Os privilegiados e os outros – Parte 1

Já há uns dias que não ouviam falar de mim. Ou melhor, que já não me ouviam falar, que é o que vos interessa. Peço-vos desculpa, e juro-vos que procurei começar, várias vezes. Contudo, a cada tema que procurava abordar, surgia outro de igual ou superior gravidade. Ainda consegui falar do Serrão, mas depois surgiu Borges, surgiu Passos, surgiu Relvas, (não) surgiu Cavaco, surgiu Camilo (Lourenço). Surgiram algumas discussões privadas. Surgiram os saudosistas do Sócrates.

O resultado foi uma overdose. Ainda soltei uns espasmos no twitter, instrumento que mal domino e onde ninguém me segue. Não deu para mais.

Hoje decidi: tenho de escrever. Sobre isto. Mas sobre o quê? Tanta coisa. Debati-me com a escolha da perspectiva certa, não sabia o que deixar de fora. Só encontrei uma solução: falar de tudo. E apenas me ocorre uma forma

Ou eu sou idiota, ou alguns iluminados que ouço falar são idiotas. Não há duas hipóteses possíveis. Porque eu olho para o estado das coisas e vejo com clareza que o status-quo não funcionou, não tem funcionado, e não vislumbro no horizonte grandes hipóteses de vir a funcionar.

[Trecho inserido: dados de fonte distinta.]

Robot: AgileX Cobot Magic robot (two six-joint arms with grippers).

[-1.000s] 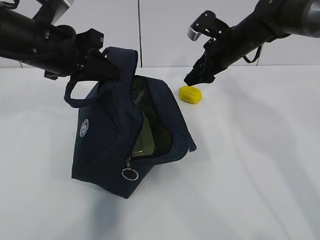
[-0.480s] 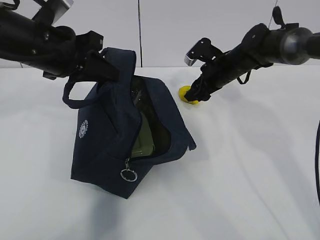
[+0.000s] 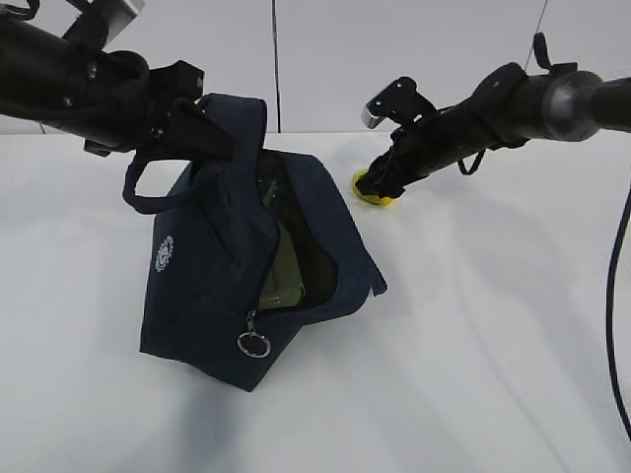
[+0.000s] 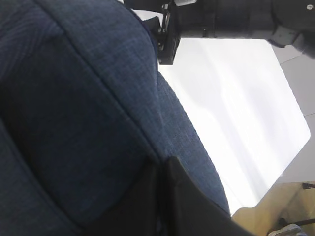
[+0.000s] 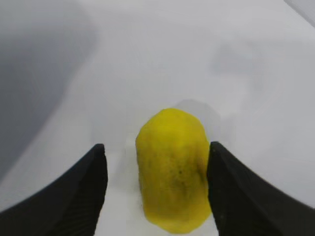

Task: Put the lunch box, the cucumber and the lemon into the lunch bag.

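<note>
Lemon (image 5: 173, 169) lies on the white table (image 3: 473, 325), just behind and to the right of the lunch bag (image 3: 212, 296), between the spread jaws of the right gripper (image 3: 377, 187). The jaws stand apart with one finger (image 5: 231, 189) touching or nearly touching the fruit and the other finger (image 5: 83, 189) clear of it; nothing is clamped yet. In the right wrist view its long axis runs straight along the gripper's line of reach, so the jaws would close across the narrow waist, which I judge the sounder hold.

Left gripper (image 3: 187, 123) is closed on the bag's upper edge, apparently holding the mouth up and open so items can drop in. A pale green lunch box (image 3: 284, 281) stands on edge inside the opening. The cucumber is not clearly distinguishable in the bag's dark interior.
</note>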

Os tais iluminados, pelo contrário, defendem que o curso do rio que temos seguido é o correcto, e que se algo não está a resultar, é somente por escassez de caudal.

Uma visão que fica intimamente ligada a esta semana. Uma semana que fica tragicamente marcada pela lembrança da existência de um pulha chamado António Borges. Um dos tais que acham que a austeridade precisa de maior caudal e um dos que serve de prova de que o sistema actual, não só não funciona, como constitui uma afronta à justiça, equidade, e todos os outros valores derivados.

António Borges é uma personalidade que goza de enorme prestígio por duas simples razões. Primeiro por ter trabalhado no Goldman Sachs, umas das instituições que mais terá contribuído para a crise financeira que abalou o mundo e que se encontrava recheada de génios como ele que o conseguiram levar à falência. E segundo por ter trabalhado no FMI de onde terá sido despachado por ser “incompetente”.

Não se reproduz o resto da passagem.